What you are asked to do:
Down to the last line, retype the records below exactly and skip the pictures.

========================================================================

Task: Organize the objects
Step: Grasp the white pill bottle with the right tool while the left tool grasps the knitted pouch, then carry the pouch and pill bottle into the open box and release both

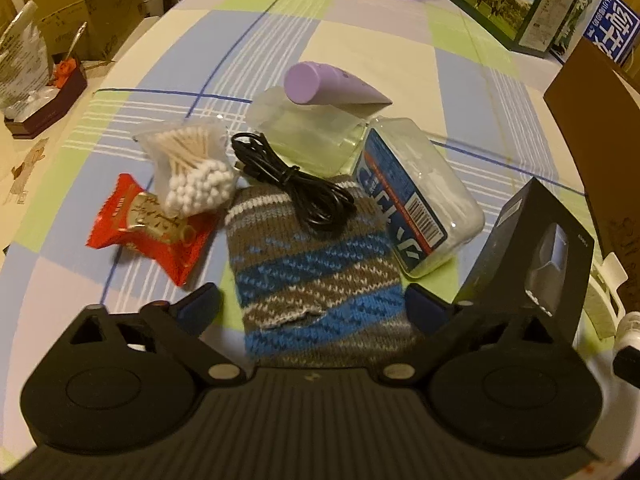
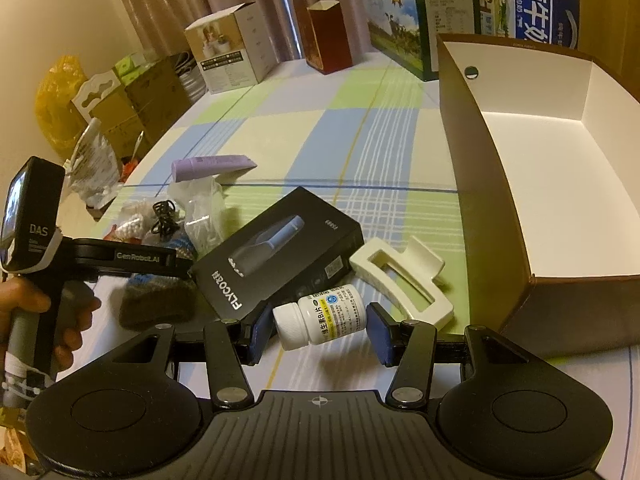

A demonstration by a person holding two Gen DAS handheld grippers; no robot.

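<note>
My left gripper (image 1: 314, 306) is open, its jaws on either side of a blue and grey knitted pouch (image 1: 316, 276) lying on the table. A coiled black cable (image 1: 296, 184) rests on the pouch's far end. My right gripper (image 2: 318, 330) is open around a white pill bottle (image 2: 320, 316) lying on its side; the pads (image 2: 380, 332) look just clear of it. A black shaver box (image 2: 276, 256) lies behind the bottle and a white hair claw (image 2: 400, 280) to its right. An open brown box with white inside (image 2: 552, 184) stands at the right.
A bag of cotton swabs (image 1: 192, 168), a red snack packet (image 1: 148, 228), a clear plastic case (image 1: 308, 136), a purple tube (image 1: 324, 84) and a clear swab box (image 1: 416, 196) crowd around the pouch. Cartons line the table's far edge (image 2: 232, 52). The checked tablecloth (image 2: 360, 140) covers the table.
</note>
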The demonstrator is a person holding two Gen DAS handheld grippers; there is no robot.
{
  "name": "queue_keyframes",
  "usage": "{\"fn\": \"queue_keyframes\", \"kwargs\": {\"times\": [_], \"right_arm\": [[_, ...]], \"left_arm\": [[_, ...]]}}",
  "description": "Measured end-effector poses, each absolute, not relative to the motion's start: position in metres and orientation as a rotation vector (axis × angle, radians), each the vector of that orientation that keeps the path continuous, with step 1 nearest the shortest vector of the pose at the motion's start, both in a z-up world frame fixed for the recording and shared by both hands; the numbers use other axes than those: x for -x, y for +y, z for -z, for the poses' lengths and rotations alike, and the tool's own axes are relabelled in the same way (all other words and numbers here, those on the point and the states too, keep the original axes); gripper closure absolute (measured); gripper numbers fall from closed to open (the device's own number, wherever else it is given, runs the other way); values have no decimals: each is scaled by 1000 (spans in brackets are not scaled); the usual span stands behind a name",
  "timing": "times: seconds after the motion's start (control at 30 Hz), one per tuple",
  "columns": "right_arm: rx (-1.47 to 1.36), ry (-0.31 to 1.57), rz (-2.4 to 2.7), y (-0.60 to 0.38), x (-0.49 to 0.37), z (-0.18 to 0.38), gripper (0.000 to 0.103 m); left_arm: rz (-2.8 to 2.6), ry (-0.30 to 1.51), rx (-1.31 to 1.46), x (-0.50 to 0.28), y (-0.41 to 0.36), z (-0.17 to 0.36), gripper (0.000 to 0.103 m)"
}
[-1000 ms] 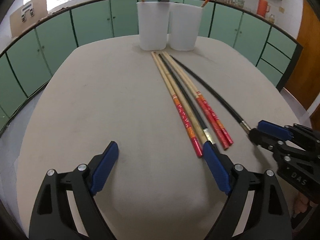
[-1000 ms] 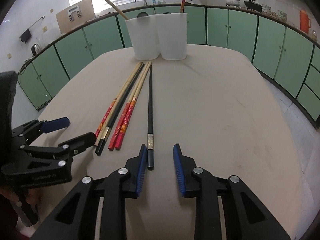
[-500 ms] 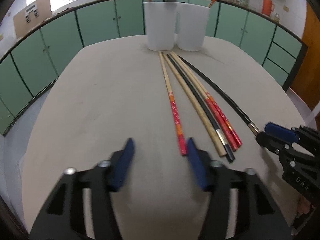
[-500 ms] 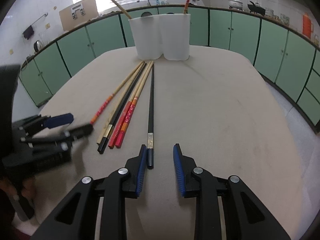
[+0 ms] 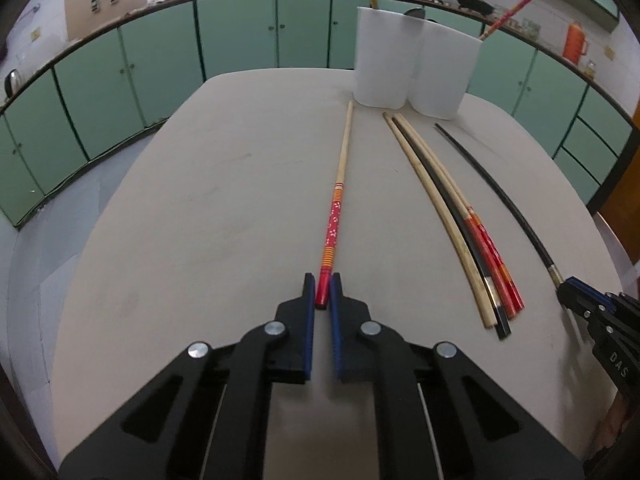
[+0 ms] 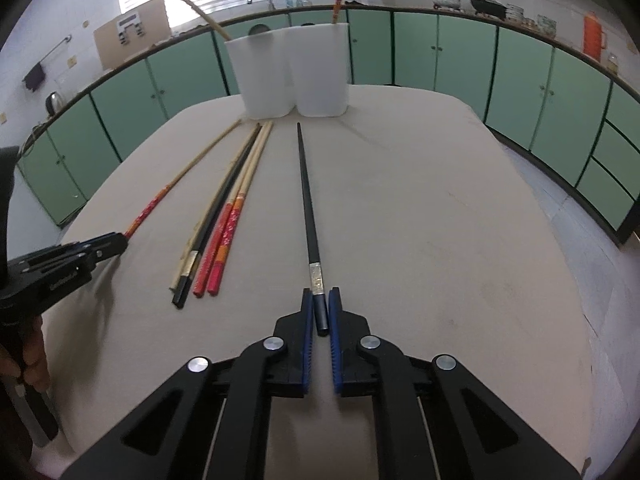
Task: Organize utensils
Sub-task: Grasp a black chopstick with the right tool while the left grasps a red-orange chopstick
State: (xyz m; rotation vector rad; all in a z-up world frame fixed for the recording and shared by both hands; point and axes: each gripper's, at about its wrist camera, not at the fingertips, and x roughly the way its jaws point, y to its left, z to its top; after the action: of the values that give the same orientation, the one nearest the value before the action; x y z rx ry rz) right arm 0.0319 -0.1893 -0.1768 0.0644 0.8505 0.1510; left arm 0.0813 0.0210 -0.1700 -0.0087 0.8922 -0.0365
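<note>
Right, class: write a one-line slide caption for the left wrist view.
Left gripper shut on a red-ended chopstick; three more chopsticks lie before two white holders.

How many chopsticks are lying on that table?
6: one red-handled chopstick in the left gripper, one black chopstick in the right gripper, four bunched between them. Two others stand in the white cups.
</note>
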Motion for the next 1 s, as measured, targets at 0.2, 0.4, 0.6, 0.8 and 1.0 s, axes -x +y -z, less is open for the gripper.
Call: {"fn": "queue_keyframes", "kwargs": {"times": [0.2, 0.4, 0.6, 0.8, 1.0], "right_arm": [[-59, 837, -242, -187, -32, 177, 81], [-48, 836, -277, -191, -24, 179, 81], [-46, 836, -278, -194, -21, 178, 82], [-24, 834, -254, -189, -25, 179, 83], [-3, 829, -237, -186, -22, 179, 83]], "left_arm": [[105, 887, 7, -84, 11, 171, 63], [131, 874, 7, -77, 17, 174, 60], [131, 875, 12, -74, 24, 173, 60], [125, 880, 26, -77, 26, 173, 67], [117, 885, 53, -77, 33, 172, 77]]}}
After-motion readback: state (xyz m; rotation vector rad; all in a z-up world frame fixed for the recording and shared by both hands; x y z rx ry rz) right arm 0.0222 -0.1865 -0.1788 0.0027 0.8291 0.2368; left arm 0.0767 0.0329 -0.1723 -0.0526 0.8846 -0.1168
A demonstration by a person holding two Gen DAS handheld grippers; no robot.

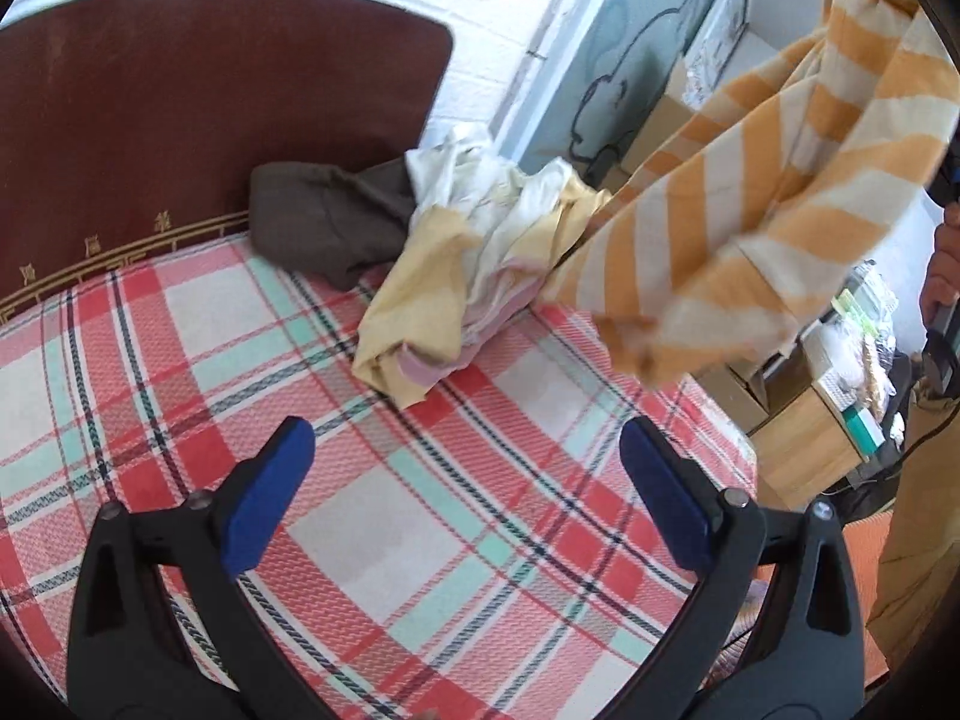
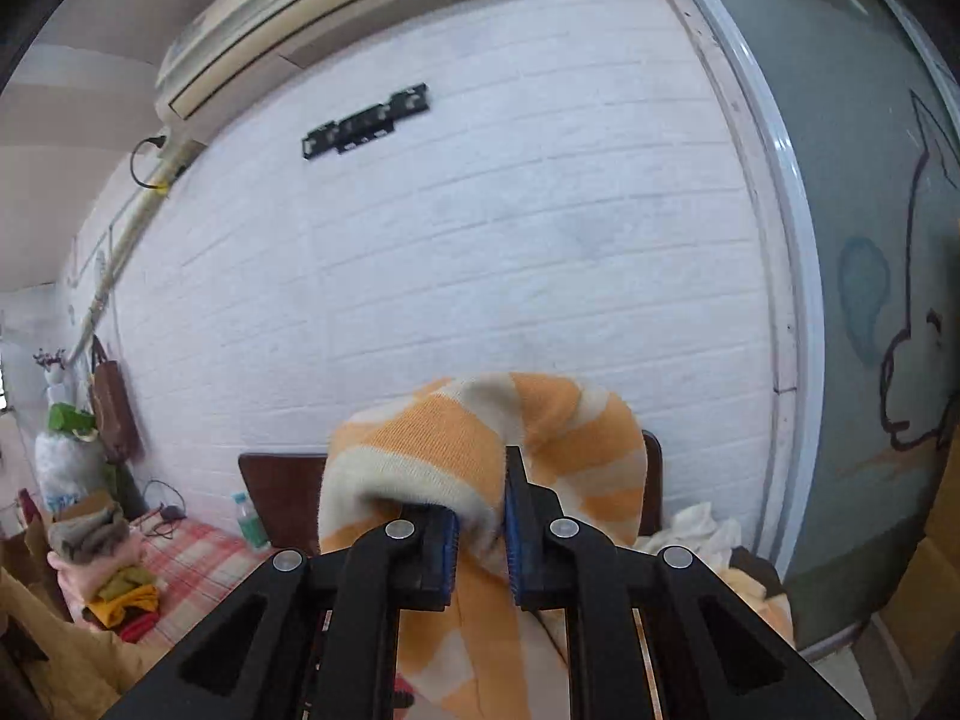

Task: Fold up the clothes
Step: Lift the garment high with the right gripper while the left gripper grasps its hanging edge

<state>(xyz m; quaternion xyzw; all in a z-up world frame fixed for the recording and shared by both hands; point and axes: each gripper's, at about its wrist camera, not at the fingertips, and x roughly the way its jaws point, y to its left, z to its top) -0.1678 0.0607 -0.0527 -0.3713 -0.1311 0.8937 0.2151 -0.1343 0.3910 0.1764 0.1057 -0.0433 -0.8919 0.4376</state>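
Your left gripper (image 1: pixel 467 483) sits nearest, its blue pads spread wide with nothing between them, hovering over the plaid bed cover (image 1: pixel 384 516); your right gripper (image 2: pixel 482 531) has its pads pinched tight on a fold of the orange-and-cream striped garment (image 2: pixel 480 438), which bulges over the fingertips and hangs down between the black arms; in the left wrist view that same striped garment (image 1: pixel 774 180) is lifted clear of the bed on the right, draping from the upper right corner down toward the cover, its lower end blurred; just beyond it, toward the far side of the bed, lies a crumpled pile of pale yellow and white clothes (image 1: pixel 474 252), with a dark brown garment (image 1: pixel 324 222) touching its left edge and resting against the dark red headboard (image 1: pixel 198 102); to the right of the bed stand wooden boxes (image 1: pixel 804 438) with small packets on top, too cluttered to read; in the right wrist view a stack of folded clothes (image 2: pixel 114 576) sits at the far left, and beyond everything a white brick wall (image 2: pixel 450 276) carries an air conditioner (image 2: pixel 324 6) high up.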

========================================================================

Output for this exercise:
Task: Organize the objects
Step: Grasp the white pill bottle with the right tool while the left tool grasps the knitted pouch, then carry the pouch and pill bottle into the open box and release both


A demonstration by a person holding two Gen DAS handheld grippers; no robot.

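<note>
My left gripper (image 1: 314, 306) is open, its jaws on either side of a blue and grey knitted pouch (image 1: 316, 276) lying on the table. A coiled black cable (image 1: 296, 184) rests on the pouch's far end. My right gripper (image 2: 318, 330) is open around a white pill bottle (image 2: 320, 316) lying on its side; the pads (image 2: 380, 332) look just clear of it. A black shaver box (image 2: 276, 256) lies behind the bottle and a white hair claw (image 2: 400, 280) to its right. An open brown box with white inside (image 2: 552, 184) stands at the right.
A bag of cotton swabs (image 1: 192, 168), a red snack packet (image 1: 148, 228), a clear plastic case (image 1: 308, 136), a purple tube (image 1: 324, 84) and a clear swab box (image 1: 416, 196) crowd around the pouch. Cartons line the table's far edge (image 2: 232, 52). The checked tablecloth (image 2: 360, 140) covers the table.
</note>
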The demonstrator is a person holding two Gen DAS handheld grippers; there is no robot.
{
  "name": "queue_keyframes",
  "usage": "{\"fn\": \"queue_keyframes\", \"kwargs\": {\"times\": [_], \"right_arm\": [[_, ...]], \"left_arm\": [[_, ...]]}}",
  "description": "Measured end-effector poses, each absolute, not relative to the motion's start: position in metres and orientation as a rotation vector (axis × angle, radians), each the vector of that orientation that keeps the path continuous, with step 1 nearest the shortest vector of the pose at the motion's start, both in a z-up world frame fixed for the recording and shared by both hands; the numbers use other axes than those: x for -x, y for +y, z for -z, for the poses' lengths and rotations alike, and the tool's own axes are relabelled in the same way (all other words and numbers here, those on the point and the states too, keep the original axes); gripper closure absolute (measured); gripper numbers fall from closed to open (the device's own number, wherever else it is given, runs the other way); values have no decimals: each is scaled by 1000 (spans in brackets are not scaled); the usual span stands behind a name",
  "timing": "times: seconds after the motion's start (control at 30 Hz), one per tuple",
  "columns": "right_arm: rx (-1.47 to 1.36), ry (-0.31 to 1.57), rz (-2.4 to 2.7), y (-0.60 to 0.38), x (-0.49 to 0.37), z (-0.18 to 0.38), gripper (0.000 to 0.103 m); left_arm: rz (-2.8 to 2.6), ry (-0.30 to 1.51), rx (-1.31 to 1.46), x (-0.50 to 0.28), y (-0.41 to 0.36), z (-0.17 to 0.36), gripper (0.000 to 0.103 m)"
}
[-1000 ms] 
[-1000 ms] 
[-500 ms] 
[-500 ms] 
[+0 ms] 
[+0 ms] 
Task: Organize utensils
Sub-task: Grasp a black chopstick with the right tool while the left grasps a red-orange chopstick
State: (xyz m; rotation vector rad; all in a z-up world frame fixed for the recording and shared by both hands; point and axes: each gripper's, at about its wrist camera, not at the fingertips, and x roughly the way its jaws point, y to its left, z to its top; after the action: of the values that give the same orientation, the one nearest the value before the action; x y z rx ry rz) right arm 0.0319 -0.1893 -0.1768 0.0644 0.8505 0.1510; left arm 0.0813 0.0210 -0.1700 -0.0087 0.8922 -0.0365
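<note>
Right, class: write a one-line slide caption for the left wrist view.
Left gripper shut on a red-ended chopstick; three more chopsticks lie before two white holders.

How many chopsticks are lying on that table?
6: one red-handled chopstick in the left gripper, one black chopstick in the right gripper, four bunched between them. Two others stand in the white cups.
</note>
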Motion for the next 1 s, as measured, targets at 0.2, 0.4, 0.6, 0.8 and 1.0 s, axes -x +y -z, less is open for the gripper.
Call: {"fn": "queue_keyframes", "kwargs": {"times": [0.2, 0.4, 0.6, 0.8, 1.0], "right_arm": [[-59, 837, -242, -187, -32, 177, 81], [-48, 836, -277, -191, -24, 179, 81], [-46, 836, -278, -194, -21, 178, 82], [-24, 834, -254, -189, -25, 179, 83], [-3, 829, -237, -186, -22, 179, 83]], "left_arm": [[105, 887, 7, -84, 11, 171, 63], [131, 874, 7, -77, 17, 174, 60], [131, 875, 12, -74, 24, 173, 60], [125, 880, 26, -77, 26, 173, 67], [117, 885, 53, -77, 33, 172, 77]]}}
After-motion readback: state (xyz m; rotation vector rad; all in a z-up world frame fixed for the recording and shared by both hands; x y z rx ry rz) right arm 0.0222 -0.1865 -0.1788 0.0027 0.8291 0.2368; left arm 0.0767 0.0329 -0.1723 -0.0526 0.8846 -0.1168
A demonstration by a person holding two Gen DAS handheld grippers; no robot.


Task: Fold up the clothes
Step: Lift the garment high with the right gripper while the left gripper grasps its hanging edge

<state>(xyz m; quaternion xyzw; all in a z-up world frame fixed for the recording and shared by both hands; point and axes: each gripper's, at about its wrist camera, not at the fingertips, and x roughly the way its jaws point, y to its left, z to its top) -0.1678 0.0607 -0.0527 -0.3713 -0.1311 0.8937 0.2151 -0.1343 0.3910 0.1764 0.1057 -0.0433 -0.8919 0.4376</state>
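Your left gripper (image 1: pixel 467 483) sits nearest, its blue pads spread wide with nothing between them, hovering over the plaid bed cover (image 1: pixel 384 516); your right gripper (image 2: pixel 482 531) has its pads pinched tight on a fold of the orange-and-cream striped garment (image 2: pixel 480 438), which bulges over the fingertips and hangs down between the black arms; in the left wrist view that same striped garment (image 1: pixel 774 180) is lifted clear of the bed on the right, draping from the upper right corner down toward the cover, its lower end blurred; just beyond it, toward the far side of the bed, lies a crumpled pile of pale yellow and white clothes (image 1: pixel 474 252), with a dark brown garment (image 1: pixel 324 222) touching its left edge and resting against the dark red headboard (image 1: pixel 198 102); to the right of the bed stand wooden boxes (image 1: pixel 804 438) with small packets on top, too cluttered to read; in the right wrist view a stack of folded clothes (image 2: pixel 114 576) sits at the far left, and beyond everything a white brick wall (image 2: pixel 450 276) carries an air conditioner (image 2: pixel 324 6) high up.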

Reply complete, and nothing else is required.